Re: Fetch request with correlation id 1171437 from client ReplicaFetcherThread-0-1 on partition [meetme,0] failed due to Leader not local for partition

Joel Koshy Fri, 28 Jun 2013 14:28:21 -0700

Leader election occurs when brokers are bounced or lose their
zookeeper registration. Do you have a state-change.log on your
brokers? Also can you see what's in the following zk paths:
get /brokers/topics/meetme
get /brokers/topics/meetme/partitions/0/state


On Fri, Jun 28, 2013 at 1:40 PM, Vadim Keylis <vkeylis2...@gmail.com> wrote:
> Joel. My problem after your explanation is that leader for some reason did
> not get elected and exception is been thrown for hours now. What is the
> best way to force leader creation for that partition?
>
> Vadim
>
>
> On Fri, Jun 28, 2013 at 12:26 PM, Joel Koshy <jjkosh...@gmail.com> wrote:
>
>> Just wanted to clarify: the topic.metadata.refresh.interval.ms would apply
>> to producers - and mainly with ack = 0. (If ack = 1, then a metadata
>> request would be issued on this exception although even with ack > 0 it is
>> useful to have the metadata refresh for refreshing information about how
>> many partitions are available.)
>>
>> For replica fetchers (Vadim's case) the exceptions would persist for as
>> long as the new leader for the replica in question is elected. It should
>> not take too long. When the leader is elected, the controller will send out
>> an RPC to the new leaders and followers and the above exceptions will go
>> away.
>>
>> Also, to answer your question: the "right" way to shutdown an 0.8 cluster
>> is to use controlled shutdown. That will not eliminate the exceptions, but
>> they are more for informative purposes and are non-fatal (i.e., the logging
>> can probably be improved a bit).
>>
>>
>>
>> On Fri, Jun 28, 2013 at 11:47 AM, David DeMaagd <ddema...@linkedin.com
>> >wrote:
>>
>> > Unless I'm misreading something, that is controlled by the
>> > topic.metadata.refresh.interval.ms variable (defaults to 10 minutes),
>> > and I've not seen it run longer than that (unless there was other
>> > problems besides that going on).
>> >
>> > I would check the JMX values for things under
>> > "kafka.server":type="ReplicaManager",
>> > particularly UnderReplicatedPartitions and possibly the ISR
>> > Expand/Shrinks values - those could indicate a problem on the brokers
>> > that is preventing things from settling down completely.  Might also
>> > look and see if you are doing any heavy GCs (which can cause zookeeper
>> > connection issues, which would then complicate the ISR election stuff).
>> >
>> > --
>> > Dave DeMaagd
>> > ddema...@linkedin.com | 818 262 7958
>> >
>> > (vkeylis2...@gmail.com - Fri, Jun 28, 2013 at 11:32:42AM -0700)
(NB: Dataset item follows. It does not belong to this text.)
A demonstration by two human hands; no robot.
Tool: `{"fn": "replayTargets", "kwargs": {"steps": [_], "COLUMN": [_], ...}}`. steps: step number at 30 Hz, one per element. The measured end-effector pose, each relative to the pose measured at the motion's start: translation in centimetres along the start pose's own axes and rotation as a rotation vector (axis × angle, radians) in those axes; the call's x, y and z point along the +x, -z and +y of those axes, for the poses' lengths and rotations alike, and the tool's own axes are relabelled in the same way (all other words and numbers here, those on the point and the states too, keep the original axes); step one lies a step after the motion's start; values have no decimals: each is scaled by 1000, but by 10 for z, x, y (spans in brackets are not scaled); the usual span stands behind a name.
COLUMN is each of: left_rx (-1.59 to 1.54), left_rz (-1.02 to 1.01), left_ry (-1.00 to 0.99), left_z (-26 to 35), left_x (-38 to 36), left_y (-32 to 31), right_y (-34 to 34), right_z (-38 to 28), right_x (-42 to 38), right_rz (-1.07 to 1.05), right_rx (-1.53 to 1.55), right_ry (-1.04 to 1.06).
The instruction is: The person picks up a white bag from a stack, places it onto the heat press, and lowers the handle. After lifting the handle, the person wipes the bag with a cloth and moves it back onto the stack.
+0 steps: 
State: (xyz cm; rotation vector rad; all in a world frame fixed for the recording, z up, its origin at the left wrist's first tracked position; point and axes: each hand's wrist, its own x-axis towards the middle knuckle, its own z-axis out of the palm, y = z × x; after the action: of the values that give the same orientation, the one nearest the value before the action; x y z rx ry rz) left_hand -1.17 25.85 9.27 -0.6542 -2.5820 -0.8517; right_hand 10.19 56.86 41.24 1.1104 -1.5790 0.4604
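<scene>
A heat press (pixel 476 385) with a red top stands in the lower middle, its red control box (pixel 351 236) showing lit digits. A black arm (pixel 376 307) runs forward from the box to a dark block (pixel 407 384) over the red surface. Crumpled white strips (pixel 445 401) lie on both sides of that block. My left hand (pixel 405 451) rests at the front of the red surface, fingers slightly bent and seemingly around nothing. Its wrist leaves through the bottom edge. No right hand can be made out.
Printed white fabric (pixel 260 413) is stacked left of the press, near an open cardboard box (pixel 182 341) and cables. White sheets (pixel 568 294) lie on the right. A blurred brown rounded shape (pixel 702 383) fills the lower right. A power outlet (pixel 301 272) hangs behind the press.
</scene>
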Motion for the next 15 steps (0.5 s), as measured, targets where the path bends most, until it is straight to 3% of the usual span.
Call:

>> > > David. What is the expected time frame for the exception to continue?
>> Its
>> > > an hour has passed since short downtime and I still see the exception
>> in
>> > > kafka service logs.
>> > >
>> > > Thanks,
>> > > Vadim
>> > >
>> > >
>> > > On Fri, Jun 28, 2013 at 11:25 AM, David DeMaagd <ddema...@linkedin.com
>> > >wrote:
>> > >
>> > > > Getting kafka.common.NotLeaderForPartitionException for a time after
>> a
>> > > > node is brought back on line (especially if it is a short downtime)
>> is
>> > > > normal - that is because the consumers have not yet completely picked
>> > up
>> > > > the new leader information.  If should settle shortly.
>> > > >
>> > > > --
>> > > > Dave DeMaagd
>> > > > ddema...@linkedin.com | 818 262 7958
>> > > >
>> > > > (vkeylis2...@gmail.com - Fri, Jun 28, 2013 at 11:08:46AM -0700)
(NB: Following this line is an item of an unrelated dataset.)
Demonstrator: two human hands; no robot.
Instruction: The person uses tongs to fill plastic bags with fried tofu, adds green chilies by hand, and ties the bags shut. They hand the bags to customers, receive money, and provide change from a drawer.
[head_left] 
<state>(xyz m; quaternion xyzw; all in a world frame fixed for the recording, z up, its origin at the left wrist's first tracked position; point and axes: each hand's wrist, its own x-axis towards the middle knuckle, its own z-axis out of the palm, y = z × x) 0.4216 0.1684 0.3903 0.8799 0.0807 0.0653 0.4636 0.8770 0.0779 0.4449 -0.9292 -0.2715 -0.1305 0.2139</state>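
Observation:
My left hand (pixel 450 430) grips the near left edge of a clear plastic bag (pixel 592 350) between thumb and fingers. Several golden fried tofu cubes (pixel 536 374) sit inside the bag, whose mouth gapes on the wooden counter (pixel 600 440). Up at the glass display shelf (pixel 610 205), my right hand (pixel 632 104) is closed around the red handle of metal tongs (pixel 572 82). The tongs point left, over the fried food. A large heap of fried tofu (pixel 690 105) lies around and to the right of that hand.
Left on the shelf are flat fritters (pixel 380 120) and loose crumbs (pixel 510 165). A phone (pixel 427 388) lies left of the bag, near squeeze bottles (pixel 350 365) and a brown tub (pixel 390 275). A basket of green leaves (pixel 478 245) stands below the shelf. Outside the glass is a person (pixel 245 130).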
>> > > > > I want to clarify that I restarted only one kafka node, all others
>> > were
>> > > > > running and did not require restart
>> > > > >
>> > > > >
>> > > > > On Fri, Jun 28, 2013 at 10:57 AM, Vadim Keylis <
>> > vkeylis2...@gmail.com
>> > > > >wrote:
>> > > > >
>> > > > > > Good morning. I have a cluster of 3 kafka nodes. They were both
>> > > > running at
>> > > > > > the time. I need it to make configuration change in the property
>> > file
>> > > > and
>> > > > > > restart kafka. I have not broker shutdown tool, but simple used
>> > pkill
>> > > > -TERM
>> > > > > > -u ${KAFKA_USER} -f kafka.Kafka. That suddenly cause the
>> >  exception.
>> > > > How to
>> > > > > > avoid this issue in the future? What's the right way to shutdown
>> > kafka
>> > > > to
>> > > > > > prevent Not Leder Exception
>> > > > > >
>> > > > > > Thanks so much in advance,
>> > > > > > Vadim
>> > > > > >
>> > > > > >
>> > > > > >
>> > > > > > [2013-06-28 10:46:53,281] WARN [KafkaApi-1] Fetch request with
>> > > > correlation
>> > > > > > id 1171435 from client ReplicaFetcherThread-0-1 on partition
>> > [meetme,0]
>> > > > > > failed due to Leader not local for partition [meetme,0] on
>> broker 1
>> > > > > > (kafka.server.KafkaApis)
>> > > > > > [2013-06-28 10:46:53,282] WARN [KafkaApi-1] Fetch request with
>> > > > correlation
>> > > > > > id 1171436 from client ReplicaFetcherThread-0-1 on partition
>> > [meetme,0]
>> > > > > > failed due to Leader not local for partition [meetme,0] on
>> broker 1
>> > > > > > (kafka.server.KafkaApis)
>> > > > > > [2013-06-28 10:46:53,448] WARN [ReplicaFetcherThread-0-2], error
>> > for
>> > > > > > partition [meetme,0] to broker 2
>> > (kafka.server.ReplicaFetcherThread)
>> > > > > > kafka.common.NotLeaderForPartitionException
>> > > > > >         at
>> > > > sun.reflect.GeneratedConstructorAccessor2.newInstance(Unknown
>> > > > > > Source)
>> > > > > >         at
>> > > > > >
>> > > >
>> >
>> sun.reflect.DelegatingConstructorAccessorImpl.newInstance(DelegatingConstructorAccessorImpl.java:27)
>> > > > > >         at
>> > > > java.lang.reflect.Constructor.newInstance(Constructor.java:513)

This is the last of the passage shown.